Bénin Tourisme a défini dix marchés cibles, dont la France. Un bureau de représentation de la destination doit d’ailleurs ouvrir dans l’Hexagone. « Nous allons être davantage présents sur les salons et certains événements, nous prévoyons aussi de mener des actions pour former les agents de voyages par le biais d’éductours », a détaille Claude Blanc. Le président du Bénin a validé une marque de destination, une campagne de communication internationale est en préparation. Mais pas encore sur la rampe de lancement. « Il est encore trop tôt pour communiquer massivement en BtoC. Pour le moment, nous construisons ce nouveau positionnement en travaillant avec les professionnels du secteur. »
Cap sur 2026
Le Bénin n’est pas le seul pays d’Afrique à parier sur le tourisme. Certains ont une longueur d’avance. « Le Togo, la Côte d’Ivoire et le Sénégal sont de vrais concurrents, reconnaît Claude Blanc. Mais je trouve cela plutôt sain. Et puis je crois beaucoup au développement des combinés Afrique de l’Ouest dans l’avenir. Quand un voyageur se rend en Afrique, il a souvent envie de conjuguer des expériences variées. Cette région du monde s’y prête parfaitement. On peut s’attendre à ce que cela crée une certaine émulation, une appétence pour l’Afrique de l’Ouest », pense-t-il.

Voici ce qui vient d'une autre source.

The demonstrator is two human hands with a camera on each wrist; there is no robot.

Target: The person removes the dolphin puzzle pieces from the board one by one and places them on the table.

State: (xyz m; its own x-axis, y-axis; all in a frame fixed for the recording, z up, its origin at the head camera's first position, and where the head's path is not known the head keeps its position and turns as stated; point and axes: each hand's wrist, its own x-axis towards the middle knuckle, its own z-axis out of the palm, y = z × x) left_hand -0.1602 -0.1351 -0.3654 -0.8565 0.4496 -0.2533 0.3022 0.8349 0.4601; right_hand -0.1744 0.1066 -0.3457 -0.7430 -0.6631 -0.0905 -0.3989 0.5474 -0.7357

D’autres pays tels que le Rwanda, le Ghana, le Nigéria se développent, communiquent, se structurent, relève Claude Blanc. « Même si, à l’instar du Nigéria, ils peuvent être confrontés à d’autres défis en termes d’image ou de sécurité, ils bénéficient d’un fort rayonnement grâce à des mouvements culturels comme l’Afrobeat, par exemple, ou à une véritable effervescence autour de l’art contemporain, du cinéma… Tout cela créé un buzz plutôt positif à l’égard des pays africains », estime-t-il. Pour le Bénin, l’objectif est de se lancer véritablement à l’assaut du marché international à l’horizon 2026. Le temps que les principales infrastructures touristiques soient construites. « Je pense que d’ici là, il va se passer des choses très positives à l’échelle du continent. Il y a toute une ribambelle de jeunes qui créent des start-up. Ils ont fait leurs études dans les meilleures universités internationales et reviennent au pays avec des projets, trouvent des investisseurs, les soutiens politiques et lancent leur business. Je suis plutôt confiant à l’égard de cette nouvelle génération. Il y a un énorme potentiel et cette jeunesse est prête à le porter. ».